● **Data listing**:
--------
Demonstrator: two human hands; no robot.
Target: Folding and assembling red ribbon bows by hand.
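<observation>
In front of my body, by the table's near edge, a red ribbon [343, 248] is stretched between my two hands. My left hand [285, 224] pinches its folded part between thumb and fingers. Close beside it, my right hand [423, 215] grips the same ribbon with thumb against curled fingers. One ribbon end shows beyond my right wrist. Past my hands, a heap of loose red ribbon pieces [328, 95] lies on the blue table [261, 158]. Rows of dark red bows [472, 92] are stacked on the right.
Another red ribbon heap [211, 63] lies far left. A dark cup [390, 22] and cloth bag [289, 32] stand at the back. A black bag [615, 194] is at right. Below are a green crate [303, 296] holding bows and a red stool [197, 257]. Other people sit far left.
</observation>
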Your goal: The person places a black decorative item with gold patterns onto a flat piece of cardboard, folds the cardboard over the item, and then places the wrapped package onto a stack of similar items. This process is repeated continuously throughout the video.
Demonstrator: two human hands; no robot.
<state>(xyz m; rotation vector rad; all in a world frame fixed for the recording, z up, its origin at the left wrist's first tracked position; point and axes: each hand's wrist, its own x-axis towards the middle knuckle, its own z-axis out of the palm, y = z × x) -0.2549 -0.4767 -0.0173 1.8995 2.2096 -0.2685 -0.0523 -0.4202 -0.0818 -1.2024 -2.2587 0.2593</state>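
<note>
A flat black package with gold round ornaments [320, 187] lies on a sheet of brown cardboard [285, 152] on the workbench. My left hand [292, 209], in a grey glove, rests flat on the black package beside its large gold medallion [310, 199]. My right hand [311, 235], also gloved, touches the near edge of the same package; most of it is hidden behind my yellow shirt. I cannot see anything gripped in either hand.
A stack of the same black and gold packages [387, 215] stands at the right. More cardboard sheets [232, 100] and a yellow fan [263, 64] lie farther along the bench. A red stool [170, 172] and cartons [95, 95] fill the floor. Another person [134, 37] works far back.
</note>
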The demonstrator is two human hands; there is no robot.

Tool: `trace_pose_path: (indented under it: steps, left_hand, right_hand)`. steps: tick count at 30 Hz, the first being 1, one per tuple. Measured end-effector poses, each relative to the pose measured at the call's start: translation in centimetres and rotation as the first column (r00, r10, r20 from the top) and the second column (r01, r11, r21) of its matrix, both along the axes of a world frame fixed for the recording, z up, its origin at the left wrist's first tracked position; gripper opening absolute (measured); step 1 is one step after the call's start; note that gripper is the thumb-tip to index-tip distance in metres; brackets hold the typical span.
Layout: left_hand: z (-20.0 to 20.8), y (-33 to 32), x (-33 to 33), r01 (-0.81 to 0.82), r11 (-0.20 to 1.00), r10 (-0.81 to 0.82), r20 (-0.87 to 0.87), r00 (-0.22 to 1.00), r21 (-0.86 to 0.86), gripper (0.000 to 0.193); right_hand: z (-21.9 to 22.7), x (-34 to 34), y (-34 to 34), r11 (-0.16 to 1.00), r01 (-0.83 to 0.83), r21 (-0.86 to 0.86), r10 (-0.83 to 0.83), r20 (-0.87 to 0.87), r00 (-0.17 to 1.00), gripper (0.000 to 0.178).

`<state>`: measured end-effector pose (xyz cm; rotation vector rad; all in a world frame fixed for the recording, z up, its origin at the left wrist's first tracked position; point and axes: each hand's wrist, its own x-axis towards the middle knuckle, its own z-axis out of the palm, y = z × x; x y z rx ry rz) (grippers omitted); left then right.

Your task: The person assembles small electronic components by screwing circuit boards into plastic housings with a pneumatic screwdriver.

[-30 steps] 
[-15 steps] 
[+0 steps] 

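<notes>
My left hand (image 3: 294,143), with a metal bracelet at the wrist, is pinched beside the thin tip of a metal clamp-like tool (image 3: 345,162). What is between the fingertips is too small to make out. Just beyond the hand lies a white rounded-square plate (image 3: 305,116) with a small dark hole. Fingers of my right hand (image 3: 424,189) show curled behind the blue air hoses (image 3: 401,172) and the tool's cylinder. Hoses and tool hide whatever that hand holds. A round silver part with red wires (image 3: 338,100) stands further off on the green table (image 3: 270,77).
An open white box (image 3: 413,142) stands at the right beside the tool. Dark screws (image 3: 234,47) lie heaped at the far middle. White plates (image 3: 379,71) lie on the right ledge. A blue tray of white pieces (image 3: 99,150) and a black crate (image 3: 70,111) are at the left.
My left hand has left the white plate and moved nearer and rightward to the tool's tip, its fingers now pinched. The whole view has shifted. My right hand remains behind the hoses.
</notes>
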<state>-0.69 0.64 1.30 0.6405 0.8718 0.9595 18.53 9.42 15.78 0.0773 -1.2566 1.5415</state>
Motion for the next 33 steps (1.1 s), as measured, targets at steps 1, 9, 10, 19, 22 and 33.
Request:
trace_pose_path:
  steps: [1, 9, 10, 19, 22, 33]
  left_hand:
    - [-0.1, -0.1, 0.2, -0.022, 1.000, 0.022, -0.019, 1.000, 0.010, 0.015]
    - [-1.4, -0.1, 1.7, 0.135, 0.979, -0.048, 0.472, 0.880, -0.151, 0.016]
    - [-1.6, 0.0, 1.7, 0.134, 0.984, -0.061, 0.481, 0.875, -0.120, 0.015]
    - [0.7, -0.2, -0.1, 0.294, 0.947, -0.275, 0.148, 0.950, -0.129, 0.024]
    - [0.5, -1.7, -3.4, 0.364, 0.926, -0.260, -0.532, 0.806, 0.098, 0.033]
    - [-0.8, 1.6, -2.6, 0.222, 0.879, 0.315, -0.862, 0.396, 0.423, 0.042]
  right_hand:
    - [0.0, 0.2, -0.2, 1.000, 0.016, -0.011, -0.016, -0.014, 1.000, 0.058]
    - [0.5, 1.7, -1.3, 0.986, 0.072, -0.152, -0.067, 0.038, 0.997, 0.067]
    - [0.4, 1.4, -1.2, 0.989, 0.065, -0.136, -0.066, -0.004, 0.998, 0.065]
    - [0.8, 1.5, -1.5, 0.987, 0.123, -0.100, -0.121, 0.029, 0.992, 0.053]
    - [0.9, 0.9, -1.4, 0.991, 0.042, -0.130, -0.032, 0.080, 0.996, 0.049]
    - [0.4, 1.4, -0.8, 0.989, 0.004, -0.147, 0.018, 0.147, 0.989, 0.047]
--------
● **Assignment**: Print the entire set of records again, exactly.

● **Result of the exercise**:
Demonstrator: two human hands; no robot.
Target: Folding and assembling red ribbon bows by hand.
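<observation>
In front of my body, by the table's near edge, a red ribbon [343, 248] is stretched between my two hands. My left hand [285, 224] pinches its folded part between thumb and fingers. Close beside it, my right hand [423, 215] grips the same ribbon with thumb against curled fingers. One ribbon end shows beyond my right wrist. Past my hands, a heap of loose red ribbon pieces [328, 95] lies on the blue table [261, 158]. Rows of dark red bows [472, 92] are stacked on the right.
Another red ribbon heap [211, 63] lies far left. A dark cup [390, 22] and cloth bag [289, 32] stand at the back. A black bag [615, 194] is at right. Below are a green crate [303, 296] holding bows and a red stool [197, 257]. Other people sit far left.
</observation>
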Your goal: The person places a black decorative item with gold patterns onto a flat piece of cardboard, folds the cardboard over the item, and then places the wrapped package onto a stack of similar items. This process is repeated continuously throughout the video.
Demonstrator: two human hands; no robot.
<state>(xyz m; rotation vector rad; all in a world frame fixed for the recording, z up, its origin at the left wrist's first tracked position; point and axes: each hand's wrist, its own x-axis towards the middle knuckle, its own z-axis out of the palm, y = z × x) -0.2549 -0.4767 -0.0173 1.8995 2.2096 -0.2685 -0.0523 -0.4202 -0.0818 -1.2024 -2.2587 0.2593</state>
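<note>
A flat black package with gold round ornaments [320, 187] lies on a sheet of brown cardboard [285, 152] on the workbench. My left hand [292, 209], in a grey glove, rests flat on the black package beside its large gold medallion [310, 199]. My right hand [311, 235], also gloved, touches the near edge of the same package; most of it is hidden behind my yellow shirt. I cannot see anything gripped in either hand.
A stack of the same black and gold packages [387, 215] stands at the right. More cardboard sheets [232, 100] and a yellow fan [263, 64] lie farther along the bench. A red stool [170, 172] and cartons [95, 95] fill the floor. Another person [134, 37] works far back.
</note>
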The demonstrator is two human hands; there is no robot.

Tool: `trace_pose_path: (indented under it: steps, left_hand, right_hand)`. steps: tick count at 30 Hz, the first being 1, one per tuple. Measured end-effector poses, each relative to the pose measured at the call's start: translation in centimetres and rotation as the first column (r00, r10, r20 from the top) and the second column (r01, r11, r21) of its matrix, both along the axes of a world frame fixed for the recording, z up, its origin at the left wrist's first tracked position; gripper opening absolute (measured); step 1 is one step after the call's start; note that gripper is the thumb-tip to index-tip distance in metres; brackets hold the typical span.
Layout: left_hand: z (-20.0 to 20.8), y (-33 to 32), x (-33 to 33), r01 (-0.81 to 0.82), r11 (-0.20 to 1.00), r10 (-0.81 to 0.82), r20 (-0.87 to 0.87), r00 (-0.22 to 1.00), r21 (-0.86 to 0.86), gripper (0.000 to 0.193); right_hand: z (-21.9 to 22.7), x (-34 to 34), y (-34 to 34), r11 (-0.16 to 1.00), r01 (-0.83 to 0.83), r21 (-0.86 to 0.86), r10 (-0.83 to 0.83), r20 (-0.87 to 0.87), r00 (-0.17 to 1.00), gripper (0.000 to 0.178).

`<state>`: measured end-effector pose (xyz cm; rotation vector rad; all in a world frame fixed for the recording, z up, its origin at the left wrist's first tracked position; point and axes: each hand's wrist, its own x-axis towards the middle knuckle, its own z-axis out of the palm, y = z × x; x y z rx ry rz) (grippers omitted); left then right.

Your task: The person assembles small electronic components by screwing circuit boards into plastic housings with a pneumatic screwdriver.

[-30 steps] 
[-15 steps] 
[+0 steps] 

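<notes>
My left hand (image 3: 294,143), with a metal bracelet at the wrist, is pinched beside the thin tip of a metal clamp-like tool (image 3: 345,162). What is between the fingertips is too small to make out. Just beyond the hand lies a white rounded-square plate (image 3: 305,116) with a small dark hole. Fingers of my right hand (image 3: 424,189) show curled behind the blue air hoses (image 3: 401,172) and the tool's cylinder. Hoses and tool hide whatever that hand holds. A round silver part with red wires (image 3: 338,100) stands further off on the green table (image 3: 270,77).
An open white box (image 3: 413,142) stands at the right beside the tool. Dark screws (image 3: 234,47) lie heaped at the far middle. White plates (image 3: 379,71) lie on the right ledge. A blue tray of white pieces (image 3: 99,150) and a black crate (image 3: 70,111) are at the left.
My left hand has left the white plate and moved nearer and rightward to the tool's tip, its fingers now pinched. The whole view has shifted. My right hand remains behind the hoses.
</notes>
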<state>-0.69 0.64 1.30 0.6405 0.8718 0.9595 18.53 9.42 15.78 0.0773 -1.2566 1.5415</state>
Motion for the next 33 steps (1.1 s), as measured, targets at steps 1, 9, 10, 19, 22 and 33.
Request:
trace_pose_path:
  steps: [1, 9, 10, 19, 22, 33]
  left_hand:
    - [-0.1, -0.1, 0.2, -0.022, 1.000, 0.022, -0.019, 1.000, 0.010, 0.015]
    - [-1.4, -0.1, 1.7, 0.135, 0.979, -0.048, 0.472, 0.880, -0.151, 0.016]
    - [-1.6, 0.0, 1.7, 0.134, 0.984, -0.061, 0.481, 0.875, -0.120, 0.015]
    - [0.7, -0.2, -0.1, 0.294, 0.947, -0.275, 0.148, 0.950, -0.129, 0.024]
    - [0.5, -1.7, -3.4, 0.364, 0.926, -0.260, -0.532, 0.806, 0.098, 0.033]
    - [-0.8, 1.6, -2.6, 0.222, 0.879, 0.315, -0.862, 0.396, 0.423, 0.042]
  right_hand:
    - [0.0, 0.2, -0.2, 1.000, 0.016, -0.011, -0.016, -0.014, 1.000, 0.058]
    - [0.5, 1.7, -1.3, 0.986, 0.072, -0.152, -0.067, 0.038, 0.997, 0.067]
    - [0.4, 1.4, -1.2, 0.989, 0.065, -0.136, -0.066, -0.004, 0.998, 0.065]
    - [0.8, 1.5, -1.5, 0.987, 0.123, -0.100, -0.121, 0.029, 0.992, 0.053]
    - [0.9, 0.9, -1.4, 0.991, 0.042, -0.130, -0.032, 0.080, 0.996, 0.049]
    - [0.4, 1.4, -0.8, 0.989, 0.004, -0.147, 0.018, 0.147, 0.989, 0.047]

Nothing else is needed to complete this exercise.